Sorry but now we are getting a drip feed of meanness its overriding your op and irritating me

Talk to your DH? Op in itself is not mean but I'm not going through the drips Confused

egg40 · 23/01/2012 11:17

Ds is 4. Maybe implied he was younger than that.

OP posts:
minimisschief · 23/01/2012 13:42

in everyone of your scenarios you weren't around. you do understand you do not have to go everywhere with him?

They are adults.if you arent there and someone suggests popping out to a pub or town or a meal. he can do that

fram67 · 23/01/2012 14:34

For the christening one I was in the kitchen getting drinks for guests.

fram67 · 23/01/2012 14:37

Incidently dh does get loads of freedom! Every other Saturday at football, weekends away with friends.

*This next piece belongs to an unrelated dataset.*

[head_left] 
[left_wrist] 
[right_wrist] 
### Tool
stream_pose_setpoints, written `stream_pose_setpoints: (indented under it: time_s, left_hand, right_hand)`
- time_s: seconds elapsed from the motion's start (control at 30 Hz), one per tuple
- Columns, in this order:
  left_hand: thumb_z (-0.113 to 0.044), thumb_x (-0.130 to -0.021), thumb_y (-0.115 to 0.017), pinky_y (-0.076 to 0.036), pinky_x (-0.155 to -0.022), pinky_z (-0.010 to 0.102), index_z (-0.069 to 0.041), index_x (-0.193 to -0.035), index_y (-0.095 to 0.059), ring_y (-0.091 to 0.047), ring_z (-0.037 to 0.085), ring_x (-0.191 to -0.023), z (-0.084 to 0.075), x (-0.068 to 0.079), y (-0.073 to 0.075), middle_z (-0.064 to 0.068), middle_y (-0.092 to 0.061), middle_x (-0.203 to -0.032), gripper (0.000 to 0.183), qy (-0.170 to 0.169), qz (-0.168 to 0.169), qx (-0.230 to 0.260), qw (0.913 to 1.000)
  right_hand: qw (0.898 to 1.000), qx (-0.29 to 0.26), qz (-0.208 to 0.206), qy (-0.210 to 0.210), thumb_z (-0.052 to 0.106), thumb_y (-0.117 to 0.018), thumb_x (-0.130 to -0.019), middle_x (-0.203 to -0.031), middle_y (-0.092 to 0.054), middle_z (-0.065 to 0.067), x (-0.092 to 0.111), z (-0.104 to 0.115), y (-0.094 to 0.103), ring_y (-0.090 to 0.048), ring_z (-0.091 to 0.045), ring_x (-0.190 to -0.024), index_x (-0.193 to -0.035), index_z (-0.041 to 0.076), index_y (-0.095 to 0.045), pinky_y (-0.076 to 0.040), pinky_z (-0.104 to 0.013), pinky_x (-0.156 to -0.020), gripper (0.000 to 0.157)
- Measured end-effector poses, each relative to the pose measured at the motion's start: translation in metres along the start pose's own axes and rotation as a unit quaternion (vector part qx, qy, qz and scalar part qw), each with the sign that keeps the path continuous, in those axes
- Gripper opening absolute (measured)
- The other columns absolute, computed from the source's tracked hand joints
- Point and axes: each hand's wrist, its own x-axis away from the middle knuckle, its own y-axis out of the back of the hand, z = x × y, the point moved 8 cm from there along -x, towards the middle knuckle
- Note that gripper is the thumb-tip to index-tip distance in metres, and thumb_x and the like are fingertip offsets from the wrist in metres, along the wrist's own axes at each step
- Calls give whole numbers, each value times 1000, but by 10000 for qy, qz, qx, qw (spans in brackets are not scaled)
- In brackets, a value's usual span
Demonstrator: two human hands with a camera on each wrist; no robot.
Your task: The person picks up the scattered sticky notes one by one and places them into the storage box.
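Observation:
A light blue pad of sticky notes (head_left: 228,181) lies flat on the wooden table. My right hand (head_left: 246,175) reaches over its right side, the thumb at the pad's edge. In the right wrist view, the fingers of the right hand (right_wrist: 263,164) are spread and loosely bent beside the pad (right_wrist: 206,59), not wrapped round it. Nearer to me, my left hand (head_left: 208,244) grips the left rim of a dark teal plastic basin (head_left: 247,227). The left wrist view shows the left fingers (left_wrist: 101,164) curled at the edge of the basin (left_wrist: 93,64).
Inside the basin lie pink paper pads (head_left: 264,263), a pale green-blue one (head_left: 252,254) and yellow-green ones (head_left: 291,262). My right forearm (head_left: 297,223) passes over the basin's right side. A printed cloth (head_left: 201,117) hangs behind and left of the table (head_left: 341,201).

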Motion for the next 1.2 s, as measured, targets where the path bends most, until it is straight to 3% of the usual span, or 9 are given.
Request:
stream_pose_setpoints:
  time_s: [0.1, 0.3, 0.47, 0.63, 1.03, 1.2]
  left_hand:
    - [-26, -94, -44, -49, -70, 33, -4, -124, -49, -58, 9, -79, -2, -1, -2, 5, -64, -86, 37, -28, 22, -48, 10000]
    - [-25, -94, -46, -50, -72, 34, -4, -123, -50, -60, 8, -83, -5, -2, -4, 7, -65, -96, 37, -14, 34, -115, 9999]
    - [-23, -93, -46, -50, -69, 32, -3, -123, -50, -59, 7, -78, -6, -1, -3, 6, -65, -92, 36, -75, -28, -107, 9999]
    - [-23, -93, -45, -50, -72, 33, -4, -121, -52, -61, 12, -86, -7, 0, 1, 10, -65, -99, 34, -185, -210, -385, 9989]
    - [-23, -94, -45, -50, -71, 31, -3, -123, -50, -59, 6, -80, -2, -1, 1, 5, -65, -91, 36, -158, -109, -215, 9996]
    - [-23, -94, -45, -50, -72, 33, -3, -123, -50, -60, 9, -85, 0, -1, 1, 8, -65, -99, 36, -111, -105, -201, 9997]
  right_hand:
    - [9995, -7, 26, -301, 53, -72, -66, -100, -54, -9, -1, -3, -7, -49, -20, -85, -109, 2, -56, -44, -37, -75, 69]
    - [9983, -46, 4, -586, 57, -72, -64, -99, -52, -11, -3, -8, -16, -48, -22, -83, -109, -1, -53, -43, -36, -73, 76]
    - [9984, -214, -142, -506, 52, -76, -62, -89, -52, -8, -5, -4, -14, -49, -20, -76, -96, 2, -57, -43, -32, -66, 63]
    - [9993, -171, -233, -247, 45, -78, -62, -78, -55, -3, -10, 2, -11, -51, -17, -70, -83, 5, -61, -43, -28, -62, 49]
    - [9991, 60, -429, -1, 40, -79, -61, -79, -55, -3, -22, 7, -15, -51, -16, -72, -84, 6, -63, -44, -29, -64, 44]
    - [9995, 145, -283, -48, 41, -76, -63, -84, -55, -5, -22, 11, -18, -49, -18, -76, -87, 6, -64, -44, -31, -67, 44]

I also go away on my own too so we are not joined at the hip.

ANTagony · 23/01/2012 14:42

If you'd like to go invite yourself and DS.

If you can sort of understand that DS is a bit young to sit nicely through a meal (very child dependent and so only you know) and this is DD's moment then arrange a nice trip out you and DS for Saturday afternoon, have some friends over, go round to a friends. Don't make yourself or DS second.

arthursmum · 23/01/2012 14:44

Obviously a lot of stuff has happened to lead up to this moment, so, rather than go for a meal where you are going to being feeling resentful, why not take DS out for a special dinner, just the two of you?